DIRECTIONS: The first line of the entries is where the copy starts and the line with "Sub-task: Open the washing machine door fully" is where it ends; set down each line exactly, both ends included, and drop pictures.

Records excerpted from a collection:
◆ ◆ ◆ ◆ ◆ ◆ ◆

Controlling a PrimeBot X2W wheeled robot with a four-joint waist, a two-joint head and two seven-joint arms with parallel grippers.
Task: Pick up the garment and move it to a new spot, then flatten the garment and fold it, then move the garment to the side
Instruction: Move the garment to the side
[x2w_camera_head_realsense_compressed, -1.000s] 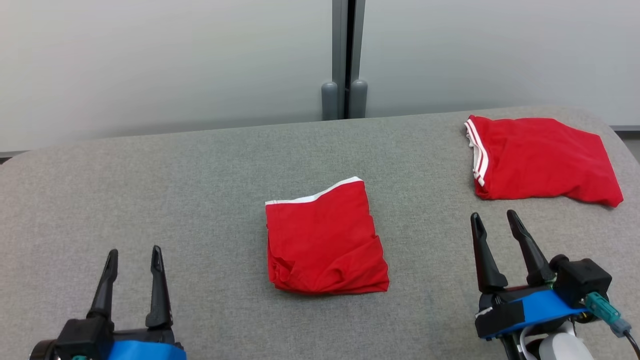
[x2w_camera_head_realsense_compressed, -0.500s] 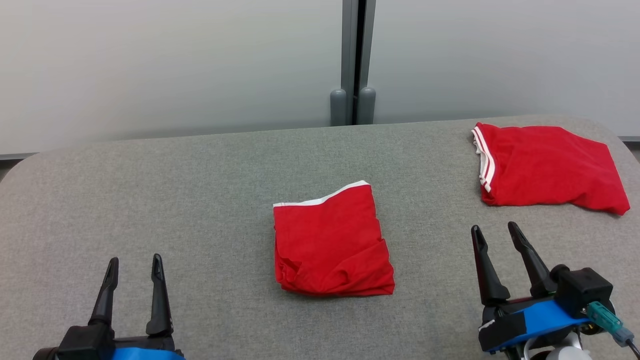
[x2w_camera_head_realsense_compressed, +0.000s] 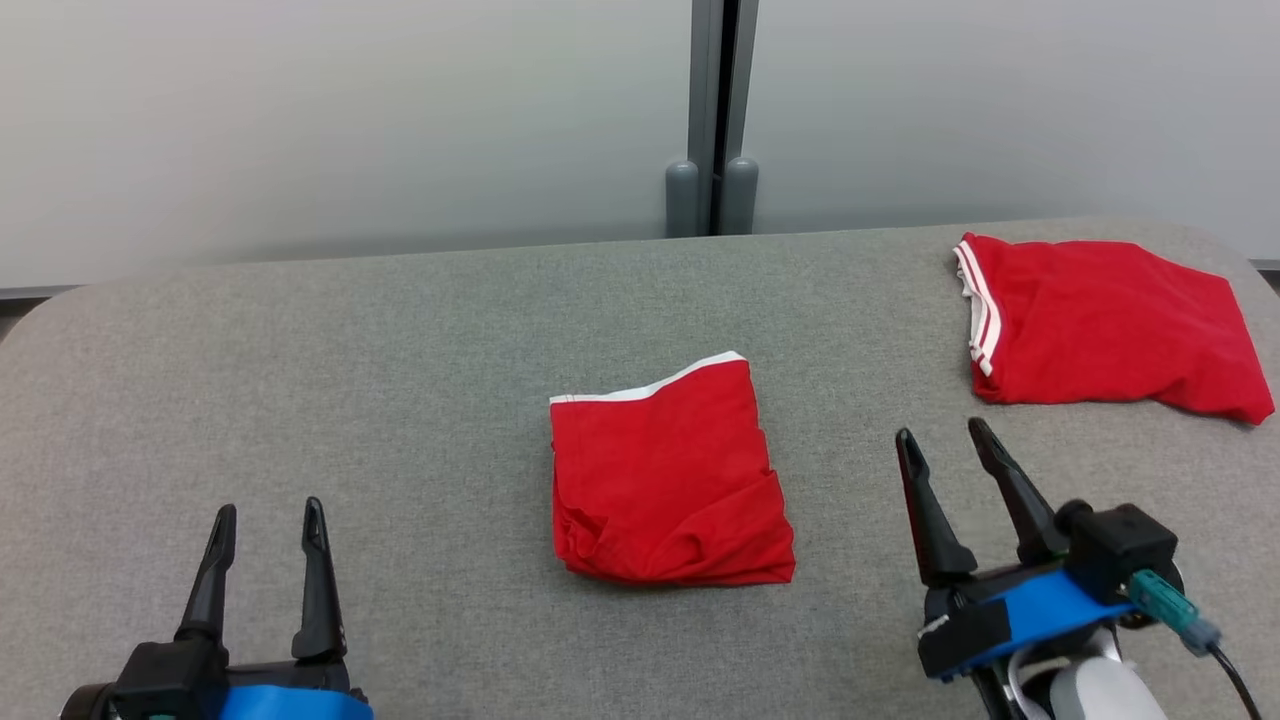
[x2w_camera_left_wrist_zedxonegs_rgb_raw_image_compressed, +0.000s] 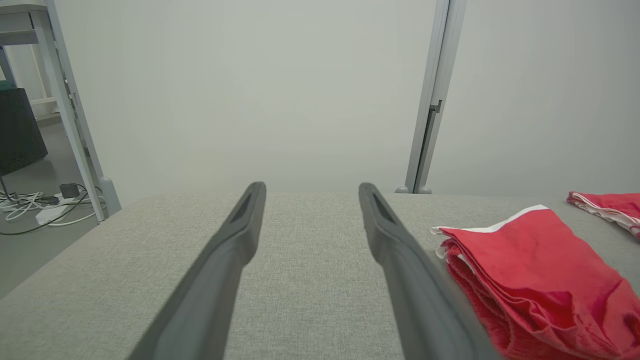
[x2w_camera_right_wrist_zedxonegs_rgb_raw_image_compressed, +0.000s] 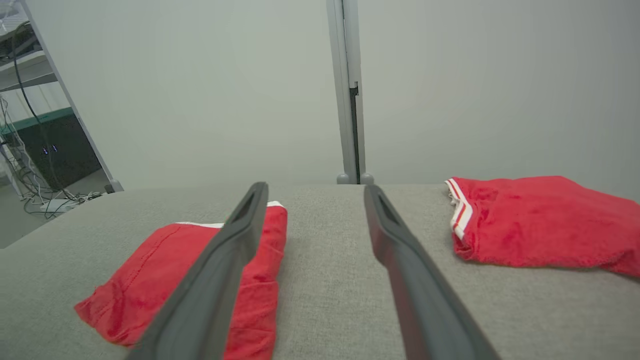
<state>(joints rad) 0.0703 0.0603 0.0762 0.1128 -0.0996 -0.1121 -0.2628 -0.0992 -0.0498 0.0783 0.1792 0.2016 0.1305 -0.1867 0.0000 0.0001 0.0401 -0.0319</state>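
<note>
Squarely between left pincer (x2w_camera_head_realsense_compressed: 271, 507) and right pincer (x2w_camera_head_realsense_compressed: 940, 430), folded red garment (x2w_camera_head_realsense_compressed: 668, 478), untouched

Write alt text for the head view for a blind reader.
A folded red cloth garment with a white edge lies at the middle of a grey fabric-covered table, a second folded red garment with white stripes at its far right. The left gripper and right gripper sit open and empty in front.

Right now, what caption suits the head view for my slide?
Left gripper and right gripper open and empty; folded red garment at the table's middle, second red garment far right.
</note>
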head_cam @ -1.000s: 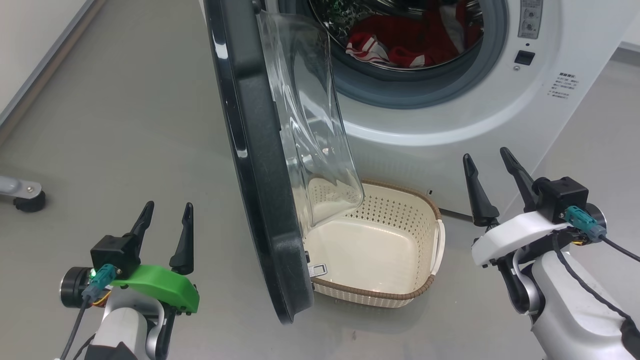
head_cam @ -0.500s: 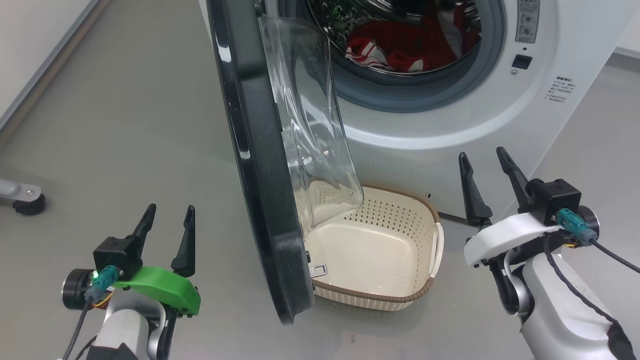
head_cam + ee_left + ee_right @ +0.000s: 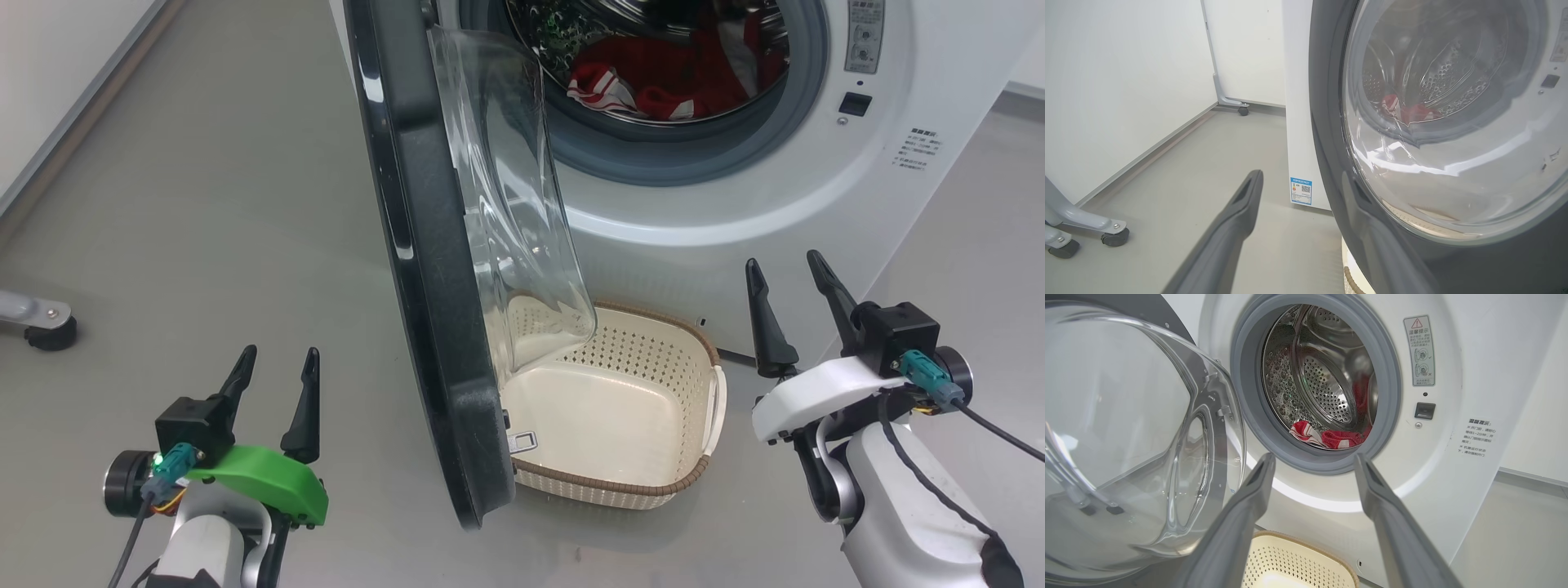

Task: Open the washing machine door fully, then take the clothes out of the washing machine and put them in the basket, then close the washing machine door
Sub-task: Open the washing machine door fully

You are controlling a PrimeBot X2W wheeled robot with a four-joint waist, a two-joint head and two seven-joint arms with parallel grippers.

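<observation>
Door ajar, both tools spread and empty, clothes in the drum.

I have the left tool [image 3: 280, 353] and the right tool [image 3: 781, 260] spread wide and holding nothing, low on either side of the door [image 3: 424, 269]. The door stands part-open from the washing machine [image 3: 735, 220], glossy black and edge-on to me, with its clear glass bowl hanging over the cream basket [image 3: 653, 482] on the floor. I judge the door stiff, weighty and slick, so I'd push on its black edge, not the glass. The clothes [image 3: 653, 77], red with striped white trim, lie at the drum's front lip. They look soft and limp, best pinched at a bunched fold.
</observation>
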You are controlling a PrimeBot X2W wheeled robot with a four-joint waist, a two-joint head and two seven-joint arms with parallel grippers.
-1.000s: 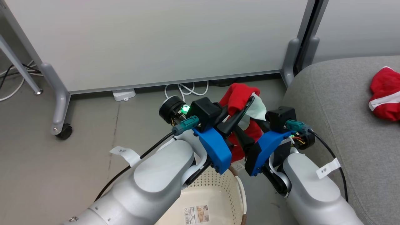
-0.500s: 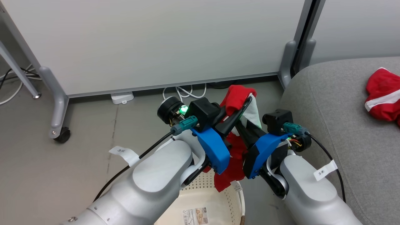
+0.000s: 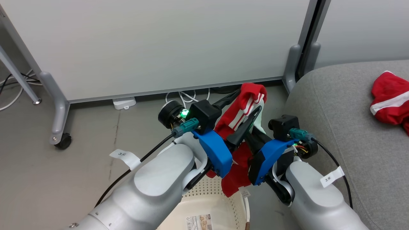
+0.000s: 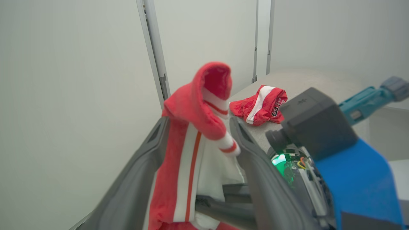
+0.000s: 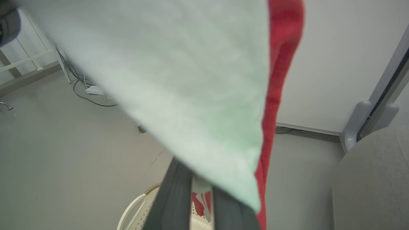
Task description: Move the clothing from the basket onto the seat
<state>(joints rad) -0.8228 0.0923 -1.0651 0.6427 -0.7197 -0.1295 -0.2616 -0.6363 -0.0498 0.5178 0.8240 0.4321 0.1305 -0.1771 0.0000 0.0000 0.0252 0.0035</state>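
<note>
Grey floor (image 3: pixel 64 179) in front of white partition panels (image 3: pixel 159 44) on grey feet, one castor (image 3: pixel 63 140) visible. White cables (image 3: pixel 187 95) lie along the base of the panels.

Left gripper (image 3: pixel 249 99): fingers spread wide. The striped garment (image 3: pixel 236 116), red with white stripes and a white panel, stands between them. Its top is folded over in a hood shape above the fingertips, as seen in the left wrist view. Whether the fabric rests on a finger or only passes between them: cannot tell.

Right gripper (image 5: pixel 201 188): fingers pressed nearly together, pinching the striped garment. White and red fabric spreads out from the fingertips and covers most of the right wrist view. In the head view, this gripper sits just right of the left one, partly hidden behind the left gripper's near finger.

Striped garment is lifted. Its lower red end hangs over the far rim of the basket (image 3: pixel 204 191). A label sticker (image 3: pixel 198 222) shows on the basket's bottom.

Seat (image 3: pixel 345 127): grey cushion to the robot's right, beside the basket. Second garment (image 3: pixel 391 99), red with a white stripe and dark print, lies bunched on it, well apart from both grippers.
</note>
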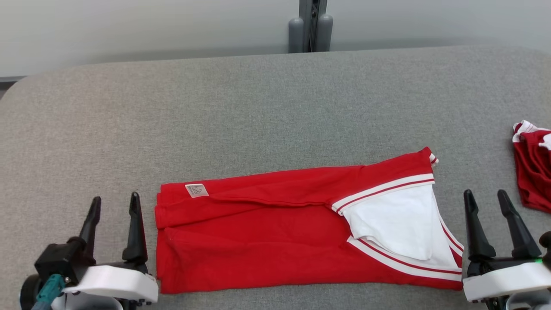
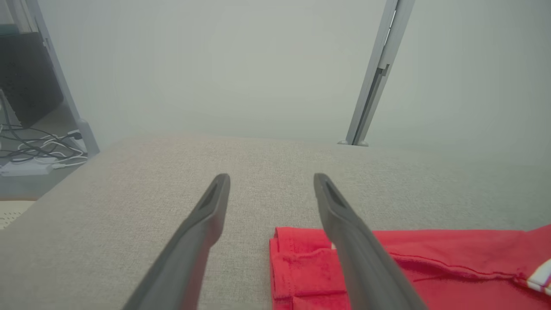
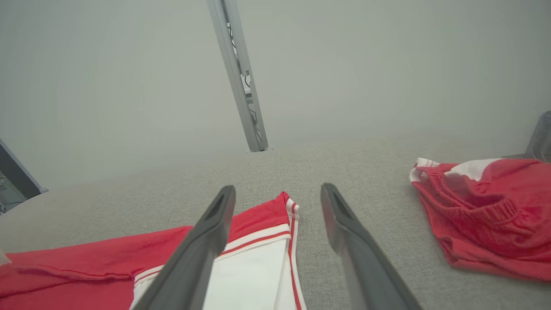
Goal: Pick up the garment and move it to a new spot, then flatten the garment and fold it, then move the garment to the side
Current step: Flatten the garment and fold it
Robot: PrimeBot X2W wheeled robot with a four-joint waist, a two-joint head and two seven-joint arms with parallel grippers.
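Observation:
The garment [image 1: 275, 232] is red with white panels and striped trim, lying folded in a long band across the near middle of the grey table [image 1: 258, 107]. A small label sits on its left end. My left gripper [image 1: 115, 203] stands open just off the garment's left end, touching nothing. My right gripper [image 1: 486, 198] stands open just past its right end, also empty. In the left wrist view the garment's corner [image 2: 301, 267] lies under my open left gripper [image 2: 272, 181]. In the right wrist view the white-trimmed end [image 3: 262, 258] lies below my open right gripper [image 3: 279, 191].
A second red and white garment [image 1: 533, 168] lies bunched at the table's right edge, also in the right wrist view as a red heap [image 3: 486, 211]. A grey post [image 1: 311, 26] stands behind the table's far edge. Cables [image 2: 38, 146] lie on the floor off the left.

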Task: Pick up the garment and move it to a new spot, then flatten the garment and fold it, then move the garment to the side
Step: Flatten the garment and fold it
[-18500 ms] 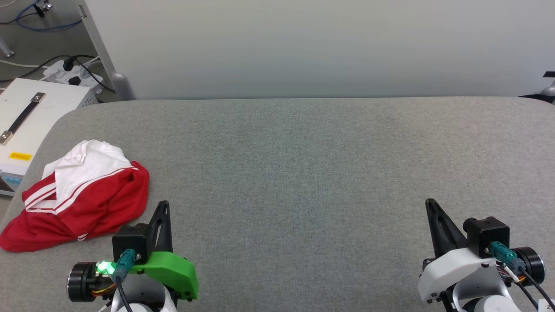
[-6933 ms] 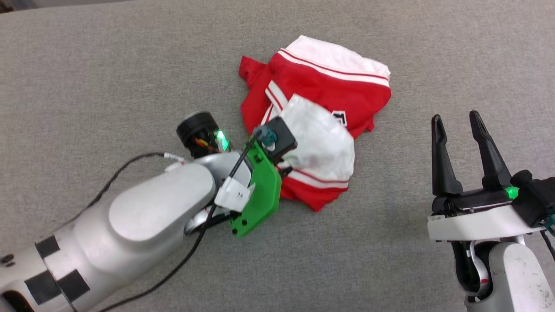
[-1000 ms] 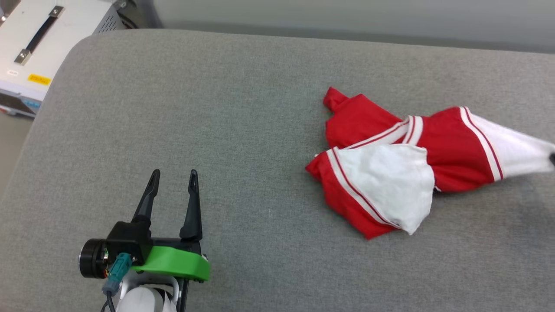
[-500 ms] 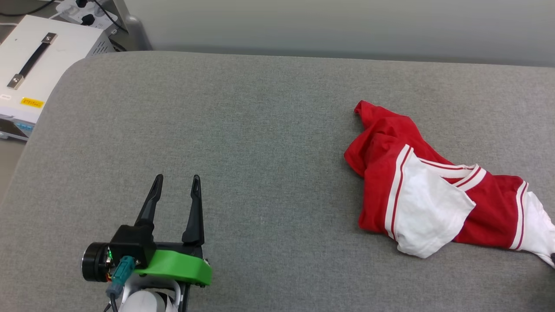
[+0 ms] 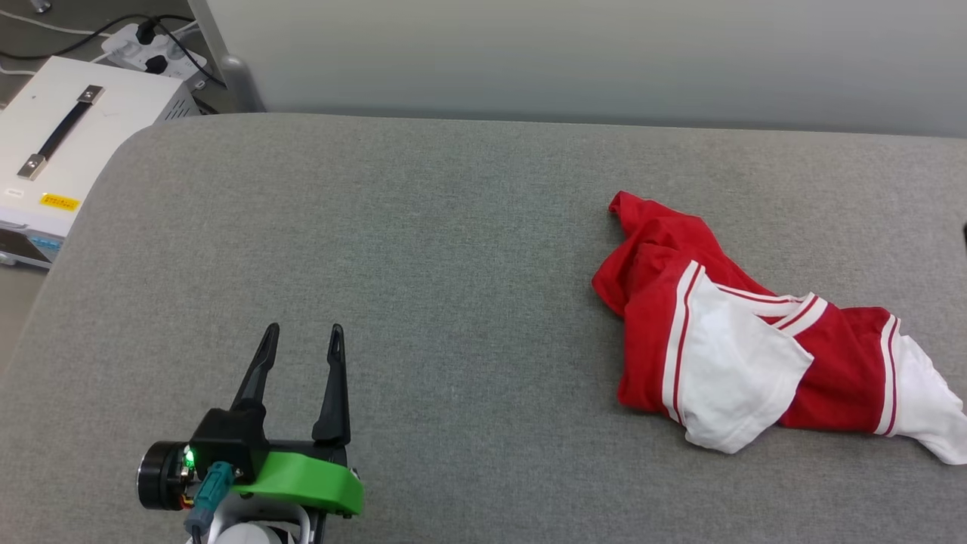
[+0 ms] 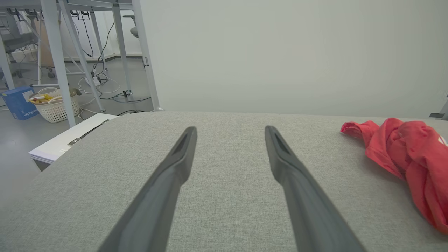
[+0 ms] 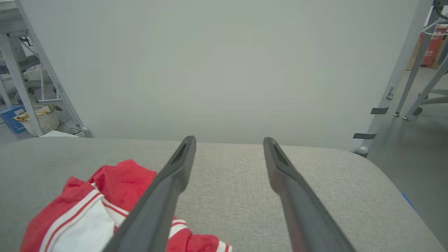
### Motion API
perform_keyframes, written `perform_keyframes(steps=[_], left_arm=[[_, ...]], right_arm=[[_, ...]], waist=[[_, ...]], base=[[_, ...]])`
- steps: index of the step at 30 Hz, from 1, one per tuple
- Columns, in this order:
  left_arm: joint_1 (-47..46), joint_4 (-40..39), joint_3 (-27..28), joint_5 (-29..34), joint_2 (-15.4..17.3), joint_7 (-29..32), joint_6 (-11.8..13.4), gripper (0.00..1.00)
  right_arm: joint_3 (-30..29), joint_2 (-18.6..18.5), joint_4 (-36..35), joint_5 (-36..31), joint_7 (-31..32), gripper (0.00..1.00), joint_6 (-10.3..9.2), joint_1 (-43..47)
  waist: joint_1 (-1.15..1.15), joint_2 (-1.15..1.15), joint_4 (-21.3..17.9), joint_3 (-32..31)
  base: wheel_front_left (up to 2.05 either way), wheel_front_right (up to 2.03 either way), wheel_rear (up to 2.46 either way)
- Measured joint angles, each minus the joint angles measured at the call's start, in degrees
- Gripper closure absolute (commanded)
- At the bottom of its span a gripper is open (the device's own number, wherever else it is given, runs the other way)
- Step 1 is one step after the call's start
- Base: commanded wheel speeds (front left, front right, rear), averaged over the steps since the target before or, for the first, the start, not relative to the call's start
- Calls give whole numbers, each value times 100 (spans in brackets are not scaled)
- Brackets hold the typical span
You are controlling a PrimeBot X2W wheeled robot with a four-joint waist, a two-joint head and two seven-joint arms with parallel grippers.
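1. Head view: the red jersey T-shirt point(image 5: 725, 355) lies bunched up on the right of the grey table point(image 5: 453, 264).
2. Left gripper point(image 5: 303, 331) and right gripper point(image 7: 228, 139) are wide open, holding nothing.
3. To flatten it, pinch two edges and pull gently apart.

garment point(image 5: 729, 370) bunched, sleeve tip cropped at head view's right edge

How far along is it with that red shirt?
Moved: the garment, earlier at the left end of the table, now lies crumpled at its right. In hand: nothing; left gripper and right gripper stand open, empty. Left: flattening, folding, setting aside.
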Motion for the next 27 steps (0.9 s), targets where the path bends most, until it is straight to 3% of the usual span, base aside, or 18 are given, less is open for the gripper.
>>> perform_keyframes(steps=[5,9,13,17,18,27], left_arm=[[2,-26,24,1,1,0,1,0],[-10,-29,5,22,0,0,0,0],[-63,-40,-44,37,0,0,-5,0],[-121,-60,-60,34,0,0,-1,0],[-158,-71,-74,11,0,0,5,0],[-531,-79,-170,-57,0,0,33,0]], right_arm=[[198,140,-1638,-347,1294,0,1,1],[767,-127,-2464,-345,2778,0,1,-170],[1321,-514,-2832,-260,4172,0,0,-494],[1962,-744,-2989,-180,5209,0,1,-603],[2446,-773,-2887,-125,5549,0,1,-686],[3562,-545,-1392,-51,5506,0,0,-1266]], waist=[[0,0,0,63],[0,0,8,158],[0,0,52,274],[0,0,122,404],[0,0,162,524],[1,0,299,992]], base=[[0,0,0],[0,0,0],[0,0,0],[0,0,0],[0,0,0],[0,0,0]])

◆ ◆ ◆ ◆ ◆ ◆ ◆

EXPECTED ANSWER:
Controlling a PrimeBot X2W wheeled robot with a four-joint waist, a two-joint head and two seven-joint arms with parallel grippers.
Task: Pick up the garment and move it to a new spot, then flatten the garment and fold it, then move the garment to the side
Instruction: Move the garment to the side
[x2w_camera_head_realsense_compressed, -1.000s] 
[x2w_camera_head_realsense_compressed, -0.500s] 
[x2w_camera_head_realsense_compressed, +0.000s] 
[x2w_camera_left_wrist_zedxonegs_rgb_raw_image_compressed, +0.000s] 
[x2w_camera_right_wrist_zedxonegs_rgb_raw_image_compressed, +0.000s] 
<state>(joints rad) 0.0703 0.0603 0.0762 0.1128 -0.0996 -0.1121 -0.2628 -0.0992 -0.0498 0.0783 0.1792 0.2016 0.1305 -0.1867 0.0000 0.0001 0.0401 -0.0319</state>
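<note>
Squarely between left pincer (x2w_camera_head_realsense_compressed: 271, 507) and right pincer (x2w_camera_head_realsense_compressed: 940, 430), folded red garment (x2w_camera_head_realsense_compressed: 668, 478), untouched

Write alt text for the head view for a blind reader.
A folded red cloth garment with a white edge lies at the middle of a grey fabric-covered table, a second folded red garment with white stripes at its far right. The left gripper and right gripper sit open and empty in front.

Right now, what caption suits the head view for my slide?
Left gripper and right gripper open and empty; folded red garment at the table's middle, second red garment far right.
</note>
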head_cam @ -1.000s: 
head_cam @ -0.500s: 
head_cam + ee_left + ee_right @ +0.000s: 

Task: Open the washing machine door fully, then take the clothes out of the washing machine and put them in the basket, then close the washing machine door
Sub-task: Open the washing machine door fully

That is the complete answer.